I’m going to a friends birthday on Saturday which will be my day 14. Its in a pub which will be my first visit to one since stopping. I’d feel really bad for not going but obviously dont want to give in to temptstion.
Any tips on what to drink and how to tackle questions as usually when I’m in this particular pub I’m hammered.
Personally i definately wouldnt go this early on in your sobriety…yeah u might feel bad for not going but whats more important?
If your serious about your sobriety you cant just stop drinking then continue to go about your life exactly as you did before at least in the beginning anyway…whats a few months out of your life until you get more solid in your sobriety?
Well done for asking the question but I wouldn’t go either. I am saying this with hindsight as I definitely made mistakes. It will just be too tempting, even if you made it successfully this time you risk planting the seed of “I can moderate because I managed it this time”. I am having to miss a hen do for the same reasons, feel awful but need to prioritise.
Depends how bad you was and if the people around you know you’re going sober. I’ve been pub a couple of times and me and my mates rarely attended without all ending up smashed or at least me anyway. I just drank 0% peroni (no one knows difference or even cares) and it was fine and none my mates give a toss! The thought of it is definitely worse than going for me and now I’ve been pub several times and not gave in even though everyone around me was drinking.
That said if you’re in doubt about it just say you’ve got bowel issues and dodge it.
Early on after quitting I had my work xmas party, I knew based on how those parties usually go down that it’d be heavy drinking. I made the call to skip it.
I saw it as a small sacrifice for the long term goal of sobriety. The feeling of missing out will last for a tiny amount of time but going to the bar and drinking could set your recovery back years. This could be the last chance you get to be sober, some people go back out and never make it back, that is a fear I have.

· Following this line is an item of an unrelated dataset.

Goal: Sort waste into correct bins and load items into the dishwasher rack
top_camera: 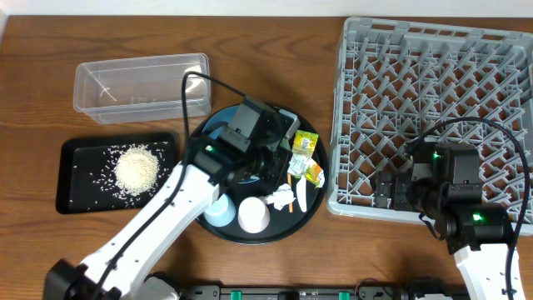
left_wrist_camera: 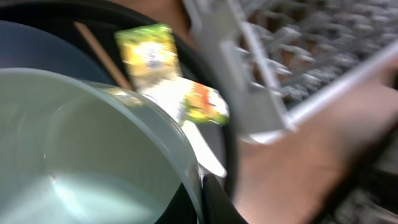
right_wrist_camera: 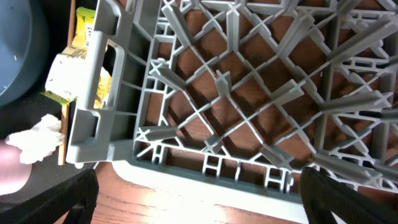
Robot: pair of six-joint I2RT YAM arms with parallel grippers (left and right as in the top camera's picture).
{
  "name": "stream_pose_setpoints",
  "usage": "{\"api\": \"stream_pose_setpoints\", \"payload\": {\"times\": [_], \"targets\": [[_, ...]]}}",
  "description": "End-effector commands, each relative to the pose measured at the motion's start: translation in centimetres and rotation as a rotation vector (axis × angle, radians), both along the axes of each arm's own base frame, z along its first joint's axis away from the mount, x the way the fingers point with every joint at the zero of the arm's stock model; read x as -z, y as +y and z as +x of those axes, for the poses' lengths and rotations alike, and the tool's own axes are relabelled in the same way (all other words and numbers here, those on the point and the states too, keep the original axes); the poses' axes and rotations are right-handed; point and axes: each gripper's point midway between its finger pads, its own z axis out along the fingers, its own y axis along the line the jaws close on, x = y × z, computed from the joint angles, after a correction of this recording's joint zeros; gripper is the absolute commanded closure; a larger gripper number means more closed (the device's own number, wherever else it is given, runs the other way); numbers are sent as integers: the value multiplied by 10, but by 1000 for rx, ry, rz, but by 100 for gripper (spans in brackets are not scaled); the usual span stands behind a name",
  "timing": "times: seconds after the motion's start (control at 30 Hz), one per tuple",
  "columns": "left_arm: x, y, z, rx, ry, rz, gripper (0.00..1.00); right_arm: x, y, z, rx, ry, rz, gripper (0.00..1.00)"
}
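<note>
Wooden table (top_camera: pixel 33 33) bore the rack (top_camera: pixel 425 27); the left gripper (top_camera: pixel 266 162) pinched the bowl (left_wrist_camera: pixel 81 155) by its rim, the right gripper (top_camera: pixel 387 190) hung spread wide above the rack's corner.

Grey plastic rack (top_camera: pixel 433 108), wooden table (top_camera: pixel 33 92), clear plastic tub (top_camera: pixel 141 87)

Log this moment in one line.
left gripper: holding cream bowl over round tray | right gripper: open, above rack | rice: in black tray
</note>
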Motion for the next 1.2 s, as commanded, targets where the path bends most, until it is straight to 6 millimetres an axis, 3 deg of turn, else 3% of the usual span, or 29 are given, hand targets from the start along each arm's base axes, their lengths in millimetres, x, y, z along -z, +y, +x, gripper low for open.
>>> {"api": "stream_pose_setpoints", "payload": {"times": [0.0, 0.1, 0.27, 0.5, 0.53, 0.6, 0.7, 0.8, 0.9, 1.07, 1.17], "targets": [[15, 23, 35, -122, -97, 156, 94, -6, -1, 3, 12, -13, 10, 1], [34, 27, 48, -152, -104, 217, 94, -6, -1, 2, 12, -12, 10, 1], [66, 23, 53, -144, -54, 254, 94, -6, 0, 2, 11, -11, 11, 1], [81, 23, 57, -146, -36, 268, 91, -7, 4, 2, 1, -9, 35, 1], [80, 23, 58, -149, -38, 267, 83, -7, 4, 2, 1, -9, 35, 1], [78, 26, 60, -159, -41, 264, 51, -7, 4, 2, 0, -11, 36, 1], [72, 34, 63, -179, -44, 259, 34, -12, 8, 4, -12, -25, 55, 1], [57, 52, 62, -235, -33, 251, 29, -28, 12, 9, -26, -57, 73, 1], [33, 82, 58, -347, -8, 219, 26, -56, 15, 19, -44, -117, 71, 1], [-7, 156, 46, -540, -1, 199, 24, -99, 37, 41, -127, -178, 73, 2], [-23, 211, 32, -726, 22, 188, 19, -108, 70, 55, -228, -162, 81, 5]]}}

Even now after 4months I’ve had to skip a bar visit after work as I was afraid i wasn’t in a rock solid head space. I have been around drinking and held firm in my sobriety, but only a couple weeks in is a big risk, especially as its one of your old haunts.
I don’t plan on always passing on work do’s, partys etc I’m still going to go to them, but at this early stage in sobriety its a case by case decision, and definitely earlier on I knew it wouldn’t have been a good idea
Call in sick to it mate. Catch up with him the next morning for a coffee and get a feel for how good sobriety is while he’s hungover and you feel great!
I agree with everyone else so the only tip I have is don’t go. You might feel bad for missing it but you will feel worse if you go and end up drinking. I wouldn’t risk it.
I’m not a big celebrate birthday person after the age of like 12. Is your friend 12?? lol. Just smart ass sarcasm this morning.
Your sobriety should be the most important thing to you if you wish to maintain it. Like most here have said, I wouldn’t be risking it at this extremely early stage.
Honestly, the best advice I can give is not to go. There will be other birthdays. Your sobriety is so new and so precious you need to fight for it with everything you’ve got.
Dont go. Protect your sobriety. Dont tempt the addiction. If youre anything like me, that early in sobriety, i would start rationalizing one drink and then would be off to the races
I am sure a good friemd you would consider risking sobriety for woupd understand your situation. And if they cant understand, maybe its not a valid friendship? Just a thought. I think you woupd feel worse if you went and relapsed. The early days a difficult and you need to trae5 yourself like a baby bird… gentle touch, take it easy, and avoid puttung yourself in a bad spot
I too would not go since you are so early on in sobriety. Being sober is more important than being social, in my opinion. However, if you do choose to go - have a plan of what you will do if you are even considering drinking. This plan could be to go with a sober friend or have one on speed dial on your phone - someone to check in with.
For me, I needed to keep it super simple by avoiding these places, and I still stay away from the ‘old haunts’ (bars, clubs) even after 2+ years being sober.
Alright Dan id encourage you not to go. If you absolutely feel like you can’t miss it then I’d only stay a short while and make an excuse as to why you have to leave. Always remember though that although its your friends birthday, YOU come first and what YOU need is more important than your friend.
There is a consensus here that’s clear. What if you tell your friend you’d love to do something separately with them since you’re not able to go? Meet up for an activity you both enjoy, treat them to lunch or a coffee/tea/ice cream whatever. That way you are still celebrating their birthday but not putting yourself in the obvious risk this early in your sober days. You can find alternatives.